Shawn Mendes & Zedd – Lost in Japan (Remix)
Google Maps works in Japan, you guys.

[Video][Website]
[4.30]
Tobi Tella: The original “Lost in Japan” was one of my favorite songs of the year, but this remix doesn’t improve it any way. Zedd has proven to be a one-trick pony to the extreme, and while “The Middle” basically being the same song as “Stay” could be ignored because it banged, as soon as I heard the clock ticking noises in this I almost threw my computer at the wall.
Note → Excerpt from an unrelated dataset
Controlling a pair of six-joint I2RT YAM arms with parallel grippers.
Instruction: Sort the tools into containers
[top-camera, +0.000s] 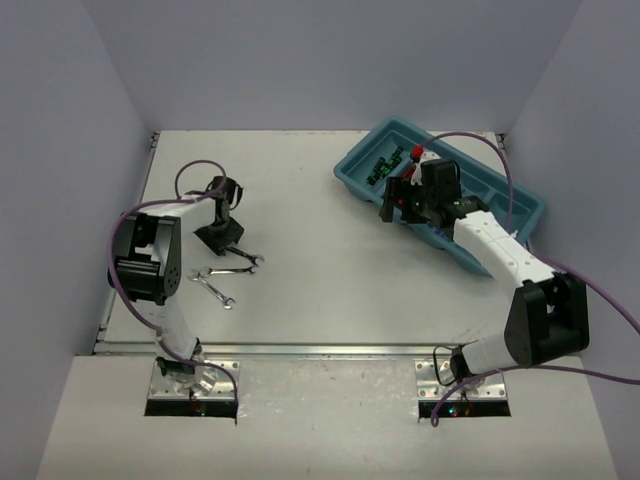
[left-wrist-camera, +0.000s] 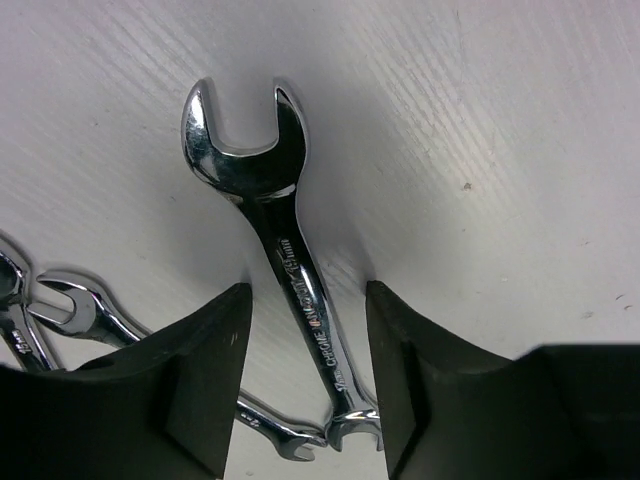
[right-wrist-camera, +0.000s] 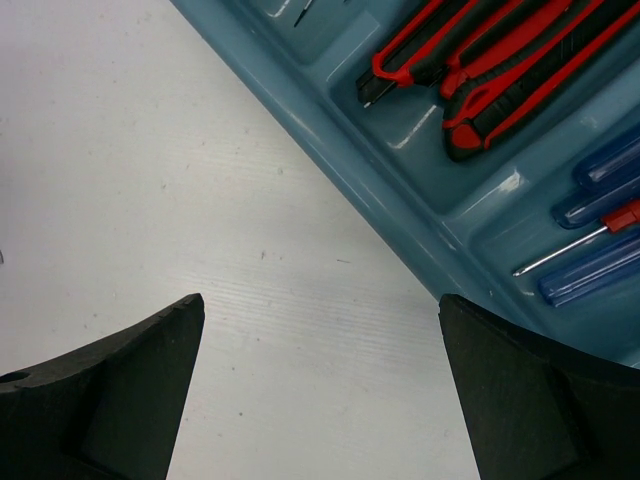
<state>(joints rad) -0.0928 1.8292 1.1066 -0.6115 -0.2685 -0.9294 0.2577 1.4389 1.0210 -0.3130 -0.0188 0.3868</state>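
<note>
A large silver wrench (left-wrist-camera: 262, 190) lies flat on the white table between the fingers of my left gripper (left-wrist-camera: 308, 350), which is open and low over it without closing on it. Smaller wrenches (left-wrist-camera: 85, 312) lie beside it. In the top view the left gripper (top-camera: 224, 238) hangs over the wrenches (top-camera: 240, 263). The teal tray (top-camera: 352, 166) sits at the back right. My right gripper (top-camera: 396, 206) is open and empty at the tray's near edge (right-wrist-camera: 400, 220). Red-and-black utility knives (right-wrist-camera: 480, 60) and blue screwdrivers (right-wrist-camera: 600, 210) lie in separate compartments. Black-and-green screwdrivers (top-camera: 380, 166) fill the far-left compartment.
Another wrench (top-camera: 214, 291) lies on the table in front of the left gripper. Grey walls enclose the table on the left, back and right. The right arm's cable arcs over the tray.
</note>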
Not to mention the completely unnecessary drop — it’s honestly hard to listen to a charming little song get turned into an overproduced mess.
[3]
Will Adams: The original was sweet but slight, and it was wise for Shawn Mendes to leave it a promo single. But now we’ve exhausted all other viable options. What to do? Zedd’s solution is to douse it in neon synths, bringing it slightly closer to another song about getting lost tonight but ending up cacophonous.
[4]
Alfred Soto: Well, here’s a trick: Zedd turns Shawn Mendes into a sound effect and he won’t give. Turns out his uncooked quinoa of a voice is immune to bass notes and electrobelches.
[3]
Ian Mathers: Sometimes blankness can be, in its own way, a virtue. (Which is also why the hybrid in the video is better than the full remix.)
[6]
Micha Cavaseno: Zedd’s learned how to do yacht-rock EDM, which is not new territory as the Calvin Harris switch-up demonstrated, but a good way to outstay past the initial impact of one’s career. Shawn Mendes still can’t sing anything past this pinched nasal delivery that constantly erodes half the notes he aims for but he’s also managing to stay past the initial impact of his early singles in spite of his refusal to improve. Hey, one person on this record should be rewarded for development and growth, y’know?
[5]
William John: What was most delightful about the version of “Lost In Japan” that appears on Shawn Mendes — the Shawn Mendes song for which I have the most affection — was its buoyancy. Teddy Geiger’s deft, sparse sound design allowed Mendes space to express his blooming desire, to the extent that the notion of him bounding across clouds to a hotel in Japan, rather than boarding a plane to do so, became believable. Zedd, already in the dunce’s corner after some dimwitted recent tweets about Sheck Wes’ “Mo Bamba,” erases a lot of the joyful intimacy of the original by smothering it with his now predictable clock ticks and compressed synths. The pleasures of that chorus, though, would need to be subjected to far greater horrors to be completely destroyed.
[6]
Juan F. Carruyo: Sad chords, alienation. Shawn Mendes still sounds like he’s running on automation.
[0]
Taylor Alatorre: The central conceit is a good one — guy who’s already far from home wants to go a few hundred miles farther because of girl, and because of the sunk cost fallacy. The pre-chorus even succeeds in making naked desperation seem sensual, with the self-plagiarized ticking clock effect sounding more at home here than it did in “The Middle.” However, all the finely wrought tension comes violently undone when Zedd’s domineering drop insists on crowding out all the negative space. It’s as if he grabbed the first thing he could from the future bass toolkit and scrubbed any traces of sonic diversity or tonal balance. Just like the distance between Manila and Tokyo, this is an obstacle that the listener can overcome, but only if they really want to.
[5]
Edward Okulicz: Such was the opprobrium doled out to Mendes’s early singles that it’s easy for a snob to have missed that he has maintained that early popularity and increased the quality of his output massively. “Lost in Japan” suffers a little from the bouncy Zeddification that threatens to turn the post-chorus into euphoria. The song captures a more tense situation — a tryst, one half of which wants to have something more but is disarmed by the tyranny of distance, and generic droppage seems an unwelcome intrusion. But I can forgive it because of the vividness of the song itself. Wanting to lose yourself in a new place and a lover, but perhaps feeling like flying there is an emotional investment that could make for awkwardness is something I can relate to, and I think Mendes hits the right notes here — desirous but nervous. And you know who, if you’re reading this, call me, we can split the airfare.
[8]
Katherine St Asaph: Seldom have I felt more out of step with my colleagues than when they embraced this remake of Lost in Translation by Charlie Puth in a cruise ship bar.